▸ YOUR ASSIGNMENT
Retype every line of the data, keeping each word exactly.

**** THE DATA

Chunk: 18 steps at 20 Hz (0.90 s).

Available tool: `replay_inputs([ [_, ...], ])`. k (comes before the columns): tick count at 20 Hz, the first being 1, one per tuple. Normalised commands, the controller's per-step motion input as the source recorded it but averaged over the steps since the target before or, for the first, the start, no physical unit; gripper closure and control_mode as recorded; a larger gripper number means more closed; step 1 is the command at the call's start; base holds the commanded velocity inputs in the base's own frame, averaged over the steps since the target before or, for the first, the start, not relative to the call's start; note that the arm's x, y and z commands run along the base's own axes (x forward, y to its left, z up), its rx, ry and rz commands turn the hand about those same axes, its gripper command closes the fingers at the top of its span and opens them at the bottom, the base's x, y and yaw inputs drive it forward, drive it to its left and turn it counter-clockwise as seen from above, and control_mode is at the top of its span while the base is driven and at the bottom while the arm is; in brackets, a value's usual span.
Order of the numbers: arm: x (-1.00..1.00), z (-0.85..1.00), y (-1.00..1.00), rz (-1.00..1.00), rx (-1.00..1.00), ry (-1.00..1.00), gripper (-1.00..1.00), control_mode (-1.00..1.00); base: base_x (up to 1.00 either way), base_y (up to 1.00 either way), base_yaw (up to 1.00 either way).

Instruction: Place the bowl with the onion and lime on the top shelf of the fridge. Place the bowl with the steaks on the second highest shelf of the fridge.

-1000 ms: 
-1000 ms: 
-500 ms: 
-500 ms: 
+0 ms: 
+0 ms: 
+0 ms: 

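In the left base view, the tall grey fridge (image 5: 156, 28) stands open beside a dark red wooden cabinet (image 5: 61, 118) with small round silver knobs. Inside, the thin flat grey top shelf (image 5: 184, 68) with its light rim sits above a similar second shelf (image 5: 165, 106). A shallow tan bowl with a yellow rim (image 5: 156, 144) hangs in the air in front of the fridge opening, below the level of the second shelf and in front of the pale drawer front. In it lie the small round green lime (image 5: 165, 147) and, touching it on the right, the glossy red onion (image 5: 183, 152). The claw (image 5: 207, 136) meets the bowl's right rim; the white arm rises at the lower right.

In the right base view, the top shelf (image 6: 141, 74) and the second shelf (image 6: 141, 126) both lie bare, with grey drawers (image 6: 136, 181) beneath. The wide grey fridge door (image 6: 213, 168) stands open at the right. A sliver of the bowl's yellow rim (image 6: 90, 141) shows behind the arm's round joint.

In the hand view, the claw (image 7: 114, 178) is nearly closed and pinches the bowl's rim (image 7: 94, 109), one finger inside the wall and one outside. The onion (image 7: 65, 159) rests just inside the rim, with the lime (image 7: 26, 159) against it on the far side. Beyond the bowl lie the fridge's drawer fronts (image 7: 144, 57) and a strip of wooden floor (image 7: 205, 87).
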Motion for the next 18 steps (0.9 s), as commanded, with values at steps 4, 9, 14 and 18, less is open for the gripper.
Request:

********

▸ SOLUTION TO THE EXERCISE
Chunk: 18 steps at 20 Hz (0.90 s).

Available tool: `replay_inputs([ [_, ...], ])`. k (comes before the columns): tick count at 20 Hz, the first being 1, one per tuple. Normalised commands, the controller's per-step motion input as the source recorded it but averaged over the steps since the target before or, for the first, the start, no physical unit; gripper closure and control_mode as recorded; a larger gripper number means more closed; step 1 is the command at the call's start; base holds the commanded velocity inputs in the base's own frame, averaged over the steps since the target before or, for the first, the start, not relative to the call's start; note that the arm's x, y and z commands run along the base's own axes (x forward, y to its left, z up), its rx, ry and rz commands turn the hand about those same axes, its gripper command closes the fingers at the top of its span and opens them at the bottom, the base's x, y and yaw inputs drive it forward, drive it to its left and turn it counter-clockwise as seen from above, and control_mode is at the top of its span while the base is driven and at the bottom while the arm is; in brackets, a value's usual span.
Order of the numbers: arm: x (-1.00..1.00), z (-0.85..1.00), y (-1.00..1.00), rz (-1.00..1.00), rx (-1.00..1.00), ry (-1.00..1.00), gripper (-1.00..1.00), control_mode (-1.00..1.00); base: base_x (up to 1.00 either way), base_y (up to 1.00 either way), base_yaw (up to 1.00 either way).

Instruction: Place the bowl with the onion and lime on the top shelf of the fridge. Place the bowl with the steaks on the second highest shelf of the fridge.

-1000 ms: 
-1000 ms: 
-500 ms: 
-500 ms: 
+0 ms: 
+0 ms: 
+0 ms: 

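In the left base view, the tall grey fridge (image 5: 156, 28) stands open beside a dark red wooden cabinet (image 5: 61, 118) with small round silver knobs. Inside, the thin flat grey top shelf (image 5: 184, 68) with its light rim sits above a similar second shelf (image 5: 165, 106). A shallow tan bowl with a yellow rim (image 5: 156, 144) hangs in the air in front of the fridge opening, below the level of the second shelf and in front of the pale drawer front. In it lie the small round green lime (image 5: 165, 147) and, touching it on the right, the glossy red onion (image 5: 183, 152). The claw (image 5: 207, 136) meets the bowl's right rim; the white arm rises at the lower right.

In the right base view, the top shelf (image 6: 141, 74) and the second shelf (image 6: 141, 126) both lie bare, with grey drawers (image 6: 136, 181) beneath. The wide grey fridge door (image 6: 213, 168) stands open at the right. A sliver of the bowl's yellow rim (image 6: 90, 141) shows behind the arm's round joint.

In the hand view, the claw (image 7: 114, 178) is nearly closed and pinches the bowl's rim (image 7: 94, 109), one finger inside the wall and one outside. The onion (image 7: 65, 159) rests just inside the rim, with the lime (image 7: 26, 159) against it on the far side. Beyond the bowl lie the fridge's drawer fronts (image 7: 144, 57) and a strip of wooden floor (image 7: 205, 87).
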Motion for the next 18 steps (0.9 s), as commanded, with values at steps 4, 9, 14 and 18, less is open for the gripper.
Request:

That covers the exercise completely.